**YOUR INSTRUCTIONS:**
Apart from the images, the entire listing below must be restated word for word.

**** DATASET CONTENT

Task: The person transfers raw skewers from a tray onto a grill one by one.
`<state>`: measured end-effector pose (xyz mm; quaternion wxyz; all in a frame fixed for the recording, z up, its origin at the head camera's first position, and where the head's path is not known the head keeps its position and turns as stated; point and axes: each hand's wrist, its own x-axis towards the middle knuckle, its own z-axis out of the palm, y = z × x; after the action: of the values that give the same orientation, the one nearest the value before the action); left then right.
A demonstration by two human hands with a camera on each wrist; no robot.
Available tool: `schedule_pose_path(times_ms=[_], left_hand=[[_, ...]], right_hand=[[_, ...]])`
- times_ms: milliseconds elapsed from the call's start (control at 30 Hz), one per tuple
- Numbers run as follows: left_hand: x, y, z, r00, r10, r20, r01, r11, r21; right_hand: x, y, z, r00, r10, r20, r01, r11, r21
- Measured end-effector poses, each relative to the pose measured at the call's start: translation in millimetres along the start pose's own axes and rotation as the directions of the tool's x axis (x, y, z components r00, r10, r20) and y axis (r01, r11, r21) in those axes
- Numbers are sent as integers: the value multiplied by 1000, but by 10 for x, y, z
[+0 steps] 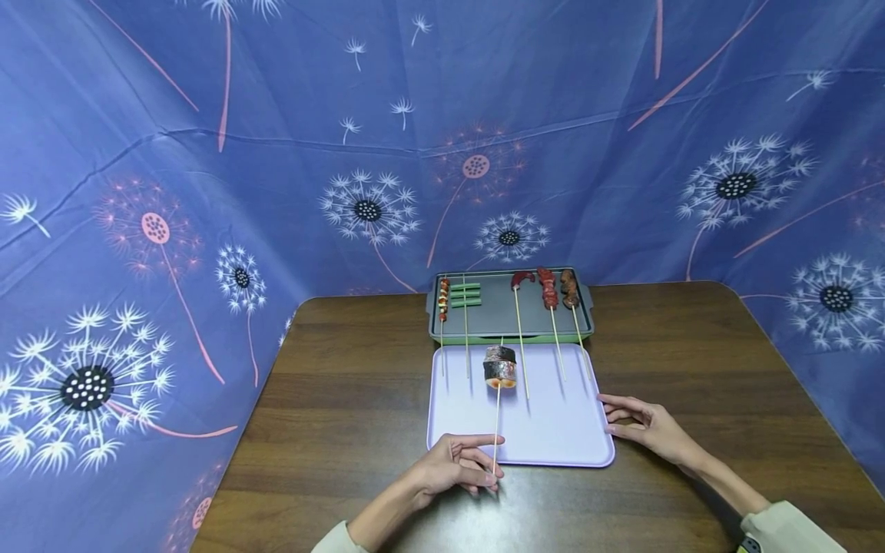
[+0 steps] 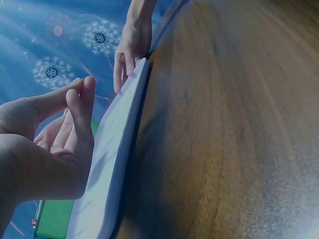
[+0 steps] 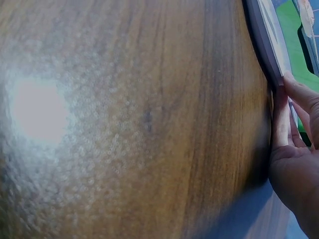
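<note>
My left hand (image 1: 459, 465) pinches the lower end of a thin wooden stick with a thick, dark-skinned chunk of food, a food skewer (image 1: 500, 367). The chunk has a silvery band and an orange underside, and it overlaps the far part of the lilac tray (image 1: 553, 442) in the head view. In the left wrist view, thumb and fingertips of the left hand (image 2: 65, 129) meet, and the stick barely shows. At the tray's right edge, my right hand (image 1: 650, 430) touches the rim with forefinger and thumb apart. The right wrist view has that hand (image 3: 296, 129) against the tray's side.
Behind the tray stands a green-sided grey griddle (image 1: 494, 316). On it lie a red-and-white skewer (image 1: 443, 299), a green vegetable skewer (image 1: 465, 295), a dark red curled one (image 1: 522, 279), a red meat skewer (image 1: 548, 289) and a brown one (image 1: 570, 290), their sticks reaching over the tray. A blue curtain (image 1: 276, 200) hangs behind the wooden table (image 1: 346, 384).
</note>
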<state>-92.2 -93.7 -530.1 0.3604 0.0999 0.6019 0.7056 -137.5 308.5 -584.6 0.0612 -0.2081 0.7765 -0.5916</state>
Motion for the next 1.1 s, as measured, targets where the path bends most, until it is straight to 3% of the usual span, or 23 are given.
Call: schedule_pose_path(times_ms=[233,467,900,1100], left_hand=[[-10,53,33,1000,13,16,-13,1000,16],[24,161,59,1000,23,-17,-23,1000,17],[141,400,-56,1000,-3,-25,5,998,64],[263,543,-142,998,10,-70,-3,995,98]], right_hand=[[-5,-8,2,1000,-12,5,11,1000,10],[-12,-22,-2,1000,4,8,-4,1000,14],[-9,1,-2,1000,19,8,-19,1000,15],[-6,4,9,1000,2,3,-2,1000,26]])
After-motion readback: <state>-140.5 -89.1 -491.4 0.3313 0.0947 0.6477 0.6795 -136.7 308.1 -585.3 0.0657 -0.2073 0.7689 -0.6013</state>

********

**EXERCISE RESULT:**
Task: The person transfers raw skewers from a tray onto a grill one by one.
`<state>`: measured end-effector pose (xyz mm; quaternion wxyz; all in a frame fixed for the recording, z up, its origin at the head camera's first position, and where the head's path is not known the head keeps its position and turns as stated; point and axes: each hand's wrist, its own x-axis towards the middle knuckle, its own z-axis out of the palm, y = z × x; after the action: of the values that give the same orientation, the one nearest the value before the action); left then right.
A demonstration by two human hands with a camera on each wrist; no robot.
Available tool: `schedule_pose_path(times_ms=[_], left_hand=[[_, ...]], right_hand=[[_, ...]])`
- times_ms: milliseconds elapsed from the call's start (control at 30 Hz), one per tuple
- Numbers run as follows: left_hand: x, y, z, r00, r10, r20, r01, r11, r21; right_hand: x, y, z, r00, r10, r20, r01, r11, r21
- Measured end-effector poses, each relative to the pose measured at the call's start: translation in millimetres along the start pose's own axes and rotation as the directions of the tool's x axis (x, y, z components r00, r10, r20) and y axis (r01, r11, r21) in those axes
- Numbers are sent as integers: the value multiplied by 1000, but by 10 for x, y, z
[+0 steps] 
[+0 steps] 
[+0 steps] 
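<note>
My left hand (image 1: 459, 465) pinches the lower end of a thin wooden stick with a thick, dark-skinned chunk of food, a food skewer (image 1: 500, 367). The chunk has a silvery band and an orange underside, and it overlaps the far part of the lilac tray (image 1: 553, 442) in the head view. In the left wrist view, thumb and fingertips of the left hand (image 2: 65, 129) meet, and the stick barely shows. At the tray's right edge, my right hand (image 1: 650, 430) touches the rim with forefinger and thumb apart. The right wrist view has that hand (image 3: 296, 129) against the tray's side.
Behind the tray stands a green-sided grey griddle (image 1: 494, 316). On it lie a red-and-white skewer (image 1: 443, 299), a green vegetable skewer (image 1: 465, 295), a dark red curled one (image 1: 522, 279), a red meat skewer (image 1: 548, 289) and a brown one (image 1: 570, 290), their sticks reaching over the tray. A blue curtain (image 1: 276, 200) hangs behind the wooden table (image 1: 346, 384).
</note>
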<state>-92.2 -93.7 -530.1 0.3604 0.0999 0.6019 0.7056 -137.5 308.5 -584.6 0.0612 -0.2081 0.7765 -0.5916</state>
Motion for the next 1.1 s, as measured, targets where the path bends most, until it is straight to 3% of the usual span, or 23 are given.
Call: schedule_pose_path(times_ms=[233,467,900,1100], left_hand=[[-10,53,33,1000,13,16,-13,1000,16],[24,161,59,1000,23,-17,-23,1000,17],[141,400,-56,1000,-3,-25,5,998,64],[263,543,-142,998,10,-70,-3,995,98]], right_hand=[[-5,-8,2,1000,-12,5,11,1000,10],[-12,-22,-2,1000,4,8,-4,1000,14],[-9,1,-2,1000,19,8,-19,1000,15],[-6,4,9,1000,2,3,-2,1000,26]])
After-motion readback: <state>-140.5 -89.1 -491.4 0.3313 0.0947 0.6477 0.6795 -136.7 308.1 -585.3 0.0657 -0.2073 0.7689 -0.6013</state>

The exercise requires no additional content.